座ってくれって言われても散らかった物で椅子は埋まっているんだが。
「あぁ、適当にどかして座っていいよ。片付けたところでまたこんな風になるからね」
そう言いながらナーシスは乱暴に本が積まれた椅子を引っ張り出してどかっと座り込む。それでいいのか……
とりあえず自分も椅子から服やらなんやらが積まれた籠をどかして座る。しばらくするとカップを持った村長が戻ってきて俺とナーシスにカップを渡し、ものが山積みになった机の上に座る。
「いやはや、どうにも物の整理というものが苦手でね。片付けようとしたら更にひろがしてしまった上に物を紛失してしまってね。それを探していたらご覧の通り、自分だけじゃどうにも出来なくなってしまった」
笑いながら話すことじゃないと思うんですがそれは。この人の生活はそれで大丈夫なのだろうか。

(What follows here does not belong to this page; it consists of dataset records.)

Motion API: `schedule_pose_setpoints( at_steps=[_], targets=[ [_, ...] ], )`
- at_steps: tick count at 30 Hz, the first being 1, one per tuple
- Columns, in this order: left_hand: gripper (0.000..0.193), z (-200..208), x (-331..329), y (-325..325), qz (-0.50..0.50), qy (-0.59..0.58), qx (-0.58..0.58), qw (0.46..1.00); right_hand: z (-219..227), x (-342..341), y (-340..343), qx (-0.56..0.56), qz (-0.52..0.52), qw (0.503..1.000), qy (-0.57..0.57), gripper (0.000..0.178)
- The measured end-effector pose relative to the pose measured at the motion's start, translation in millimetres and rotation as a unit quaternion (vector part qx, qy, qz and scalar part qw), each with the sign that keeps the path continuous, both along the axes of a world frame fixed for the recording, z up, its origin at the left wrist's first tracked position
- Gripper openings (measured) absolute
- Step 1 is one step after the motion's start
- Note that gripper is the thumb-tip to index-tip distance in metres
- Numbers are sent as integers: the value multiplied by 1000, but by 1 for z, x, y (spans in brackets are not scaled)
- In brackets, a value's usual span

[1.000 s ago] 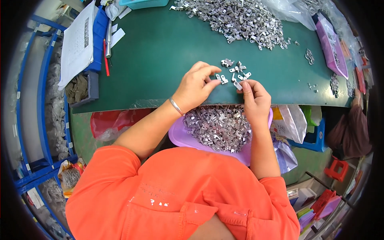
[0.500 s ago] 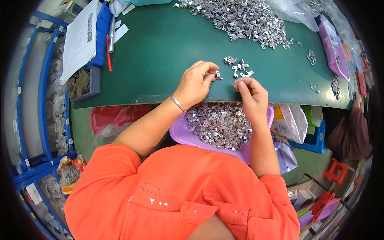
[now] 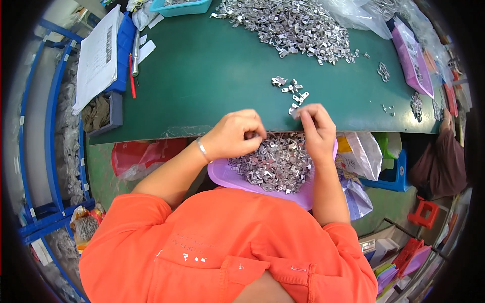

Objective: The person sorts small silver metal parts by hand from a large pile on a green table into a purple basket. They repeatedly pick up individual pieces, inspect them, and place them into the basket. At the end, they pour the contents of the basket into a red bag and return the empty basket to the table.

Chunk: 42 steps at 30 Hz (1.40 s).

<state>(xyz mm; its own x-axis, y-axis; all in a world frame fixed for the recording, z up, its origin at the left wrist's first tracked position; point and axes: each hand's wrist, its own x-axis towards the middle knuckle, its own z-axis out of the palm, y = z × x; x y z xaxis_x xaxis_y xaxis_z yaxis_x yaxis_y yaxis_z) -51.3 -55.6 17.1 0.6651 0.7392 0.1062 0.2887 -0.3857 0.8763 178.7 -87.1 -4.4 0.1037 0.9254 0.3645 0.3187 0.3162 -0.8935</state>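
Observation:
My left hand [image 3: 236, 134] is over the left part of a purple basket [image 3: 217, 174], at the table's front edge. Its fingers are curled in, and whatever they hold, if anything, is hidden. My right hand [image 3: 318, 132] is closed in a pinch just above the table edge, with a small metal piece [image 3: 296, 115] at its fingertips. A few loose metal clips [image 3: 299, 97] lie on the green table beyond that hand. Small bent metal pieces [image 3: 277, 166] fill the basket, which sits below the edge, against my front.
A large heap of metal clips [image 3: 298, 30] covers the table's back. A pink bin [image 3: 411, 58] stands at right, a teal tray [image 3: 182, 9] at far left. Papers [image 3: 98, 63] lean by a grey box [image 3: 115, 112]. At right, another person's sleeve [image 3: 442, 166] shows.
My left hand has moved back from the table toward the basket; the metal clip it held no longer shows. My right hand remains pinched near the edge. The whole view has shifted slightly.

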Motion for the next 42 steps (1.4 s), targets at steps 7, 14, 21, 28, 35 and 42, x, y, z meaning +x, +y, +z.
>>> schedule_pose_setpoints(
  at_steps=[7, 14, 21, 28, 35, 42],
  targets=[
    [30, 3, 47, 11, 100, -14, 139, 985, 2, 3, -8, 59, -97, 978, -177, 14],
    [18, -17, 70, 28, 141, 36, 149, 978, -12, 7, 22, 93, -79, 966, -229, 11],
    [11, -14, 51, 10, 84, -236, -202, 947, 2, 15, -8, -196, 25, 899, 391, 9],
    [14, 1, 31, 0, -94, -217, -166, 957, 4, 23, -23, -196, 207, 817, 502, 12],
    [25, -2, 49, 45, 76, 2, 198, 977, 13, 11, 25, 69, -91, 959, -259, 19],
    [15, -24, 65, 49, 111, 24, 264, 958, 23, 24, 15, -292, 166, 936, 110, 10]
  ],
)
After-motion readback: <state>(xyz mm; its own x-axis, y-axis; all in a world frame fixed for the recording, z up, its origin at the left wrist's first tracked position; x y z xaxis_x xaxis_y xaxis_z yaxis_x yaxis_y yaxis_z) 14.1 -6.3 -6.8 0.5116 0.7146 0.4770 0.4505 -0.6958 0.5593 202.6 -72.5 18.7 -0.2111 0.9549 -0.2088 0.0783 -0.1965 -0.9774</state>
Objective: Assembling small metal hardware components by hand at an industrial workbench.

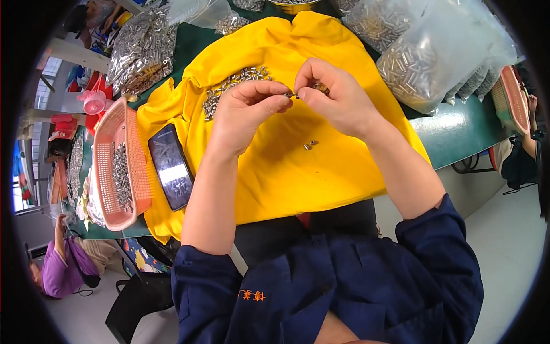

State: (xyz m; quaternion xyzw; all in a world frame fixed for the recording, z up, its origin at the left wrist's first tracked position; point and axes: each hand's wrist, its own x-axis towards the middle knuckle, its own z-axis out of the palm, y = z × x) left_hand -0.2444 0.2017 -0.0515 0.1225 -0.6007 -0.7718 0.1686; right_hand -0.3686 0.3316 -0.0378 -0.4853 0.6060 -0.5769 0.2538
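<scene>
Over a yellow cloth (275,189), my left hand (246,109) and my right hand (338,100) meet fingertip to fingertip. Each is closed in a pinch on a small dark metal part (294,96) between them; its exact kind is too small to tell. Something brassy (322,88) shows among my right fingers, mostly hidden. Beside my left hand lies a heap of small silver metal fittings (243,75). Two loose fittings (310,145) rest on the cloth below my hands.
A dark phone (171,166) lies left on the cloth, next to a pink plastic basket (103,166) holding metal pieces. Clear bags of metal parts (412,71) stand at the back right, another bag (143,51) at the back left. Other people sit at both sides.
</scene>
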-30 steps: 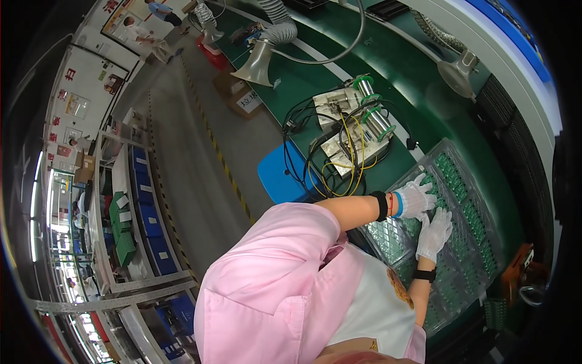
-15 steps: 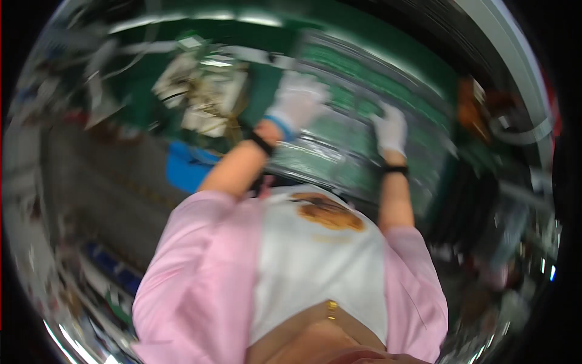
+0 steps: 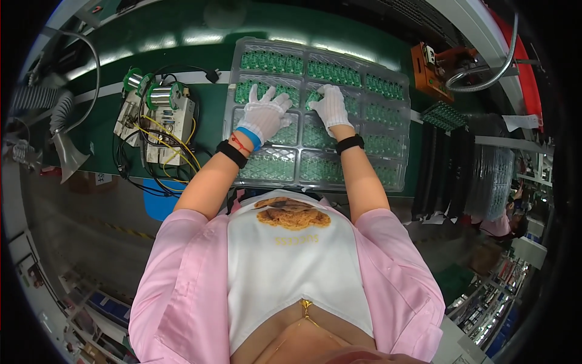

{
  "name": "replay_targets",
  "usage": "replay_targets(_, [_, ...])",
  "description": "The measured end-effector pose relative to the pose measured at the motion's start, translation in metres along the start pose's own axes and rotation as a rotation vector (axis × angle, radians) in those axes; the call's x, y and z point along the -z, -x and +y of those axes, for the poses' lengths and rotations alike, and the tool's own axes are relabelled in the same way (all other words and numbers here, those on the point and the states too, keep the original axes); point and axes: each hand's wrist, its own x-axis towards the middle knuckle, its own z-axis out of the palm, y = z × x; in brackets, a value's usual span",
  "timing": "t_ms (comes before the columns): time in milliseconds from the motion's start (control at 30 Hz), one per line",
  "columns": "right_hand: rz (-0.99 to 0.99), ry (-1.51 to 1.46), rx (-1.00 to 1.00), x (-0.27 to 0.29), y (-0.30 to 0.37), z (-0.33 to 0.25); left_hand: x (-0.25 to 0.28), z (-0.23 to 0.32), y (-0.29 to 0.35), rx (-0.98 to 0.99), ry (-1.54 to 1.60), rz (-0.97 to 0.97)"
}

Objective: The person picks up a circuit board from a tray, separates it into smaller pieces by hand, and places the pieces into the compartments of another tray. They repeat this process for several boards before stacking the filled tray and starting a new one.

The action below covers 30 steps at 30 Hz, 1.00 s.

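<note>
Boards (image 3: 333,72) stand in sideways rows inside a clear tray (image 3: 298,162), beneath the left hand (image 3: 265,115) and right hand (image 3: 330,109); they are apart, the left spread, the right curled nearest the middle boards, its grip impossible to tell.

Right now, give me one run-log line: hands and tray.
Left hand: over left column of tray, spread open | Right hand: at green boards, middle column, grip unclear | Tray: on green table, boards in compartments
</note>
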Motion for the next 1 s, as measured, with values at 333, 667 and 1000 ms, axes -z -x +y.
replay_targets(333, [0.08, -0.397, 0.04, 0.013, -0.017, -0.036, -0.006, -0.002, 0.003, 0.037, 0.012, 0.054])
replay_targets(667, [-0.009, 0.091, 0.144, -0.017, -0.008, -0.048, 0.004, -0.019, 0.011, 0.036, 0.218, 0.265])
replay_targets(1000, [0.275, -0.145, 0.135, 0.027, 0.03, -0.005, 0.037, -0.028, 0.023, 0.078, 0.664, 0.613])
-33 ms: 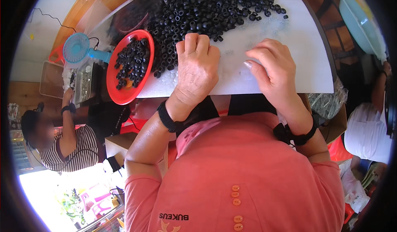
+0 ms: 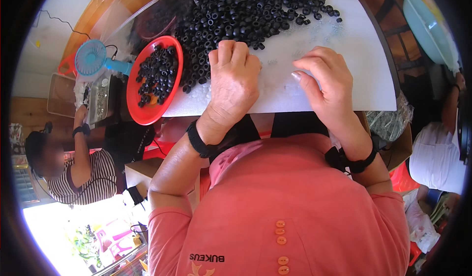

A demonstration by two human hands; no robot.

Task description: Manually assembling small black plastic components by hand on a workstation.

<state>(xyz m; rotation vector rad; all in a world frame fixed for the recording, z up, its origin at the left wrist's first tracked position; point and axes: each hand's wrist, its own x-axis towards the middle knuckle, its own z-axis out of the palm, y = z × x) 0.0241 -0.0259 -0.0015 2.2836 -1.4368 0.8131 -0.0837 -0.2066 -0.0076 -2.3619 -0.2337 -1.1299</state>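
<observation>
My left hand is closed above the near part of the white tabletop, its fingers curled under. Whatever it may hold is hidden beneath the knuckles. It is nearest to the near edge of a large heap of black ring-shaped pieces with holes. To its right, my right hand hovers over the white surface with the thumb apart from the curved fingers, and nothing shows between them. Left of my left hand, a red plate bears more of the black pieces and leans toward the table's edge.
A clear plastic container stands behind the red plate. Beyond the plate's left side are a blue fan and a tray of small clear pieces. A person in a striped shirt is at the left; another in white is at the right, near a light-blue basin.
My left hand has shifted very slightly. The right hand, the heap and the plate look the same.
</observation>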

「おっと、申し遅れたね。僕はアーディス・ライヘン。このノカ村の村長を努めさせてもらってるよ。最も、僕は狩りの才能は全くないんだけどね」
「村長が弓を持つと何故か矢が反対に飛んで、ナイフを持つと自分の手を斬るからね……」
それはもう才能がないとかそういうレベルじゃないと思う。
「ナーシス、この人はどうしたんだい?」
「先日話したリザードマンを狩りに行ったら彼が血塗れで倒れていてね。 話を聞いてみたらなんと素手でリザードマンを仕留めたって言うから」
「それは凄いね」
「ただ、どうにも記憶喪失らしくてね。自分の名前とか出身がさっぱり分からないらしいんだ」
「そうなのかい?」
アーディス村長がこちらを見てくる。俺は1度頷いて、自分がナーシスに助けてもらうまでの事を話した。
「それは大変だったね……これからどうするんだい?」
「それなんだが、村長」
ナーシスが若干身を乗り出しながら話す。
「彼をこの村の用心棒として雇わないかい?」
「用心棒?」
「うん。魔術がそれなりに使えて、度胸もあり、ある程度力もあるんだ。少なくとも雇っておいて損は無いと思うよ?」
なんかプローデュースされてる。いつからナーシスは俺の担当プロデューサーになったんだろうか。いやまぁ、自分で雇ってくださいとか言っても雇う利点を話せる気がしないのでむしろ有難いのだが。
「ふむ……」
「別に用心棒って言っても、実際の仕事は何でも屋って事で雇ってもいいだろう。村長の家の片付けだったり、村の畑仕事の手伝いだったり……人手がいる仕事がこの村は結構多いだろう?」
おや、ちょっと労働内容が増えたかもしれない。そもそも用心棒って何すればいいのか分からないから増えたのか減ったのかわかんないけど。
「うーん……ナーシス君がそんなに言うんだったら、雇ってもいいかもね。ちなみに君自身からは何か言いたいことあるかい?」
しいえて言うなら衣食住だろうか。食事はかかせないし、せめて雨風をしのげる程度の場所は欲しい。寝る時に野ざらしは辛い。服に関しては出来ればで良いのだが、血が染み込んだ服をずっと着ておくのは少々辛い。
「なるほど、わかった。後で宿屋の旦那さんに連絡を入れて、部屋の一室を貸し切りにしてもらうよ。食事はその宿屋で取ればいい。服は僕の着てないやつでサイズが合うのがあればそれをあげようじゃないか」
あ、ひとつくらいはないだろうと思って提示したら全部の条件を満たしてくれた。これだけしてもらうのだ。断る理由もない。元々断る気もなかったけど。
「ただし、条件がある」
まぁ、無償でこんな高待遇受けれるわけが無い。どのような条件だろうか。
「何、村の仕事の手伝いをして欲しいと言う事さ。狩猟、畑仕事、僕の家の片付け、内容はなんでもいい」
何でも屋として雇われるのだ。最初からそのつもりだった。
「そうかい?それじゃあ契約成立だ」
そう言ってアーディス村長は立ち上がり、右手を差し出してきた。俺もそれに倣って右手を差し出す。
こうして、俺のノカ村での暮らしが始まった。